When we showed how to place a block "outside-in", we placed it on a single page. However, in Drupal a block can also be made visible for specific pages, types, roles, languages, or any number of other contexts. The flexibility this provides is one place where Drupal shines.

Why context matters

For the sake of simplicity and focus we intentionally did not address how to handle context in outside-in in the last post. However, incorporating context into "outside-in" thinking is fundamentally important for at least two reasons:

  1. Managing context is essential to site building. Site builders commonly want to place a block or menu item that will be visible on not just one but several pages or to not all but some users.

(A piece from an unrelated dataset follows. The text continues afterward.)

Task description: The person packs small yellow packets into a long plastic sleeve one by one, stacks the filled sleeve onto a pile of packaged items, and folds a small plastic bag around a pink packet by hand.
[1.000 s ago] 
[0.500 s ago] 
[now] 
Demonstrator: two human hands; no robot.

A key principle of outside-in is previewing as you edit. The challenge is that you want to preview what site visitors will see, not what you see as a site builder or site administrator.
  2. Managing context is a big usability problem on its own. Even without outside-in patterns, making context simple and usable is an unsolved problem. Modules like Context and Panels have added lots of useful functionality, but all of it happens away from the rendered page.

The ingredients: user groups and page groups

To begin to incorporate context into outside-in, Kevin Oleary, with input from yoroy, Bojhan, Angie Byron, Gábor Hojtsy and others, has iterated on the block placement examples that we presented in the last post, to incorporate some ideas for how we can make context outside-in. We're excited to share our ideas and we'd love your feedback so we can keep iterating.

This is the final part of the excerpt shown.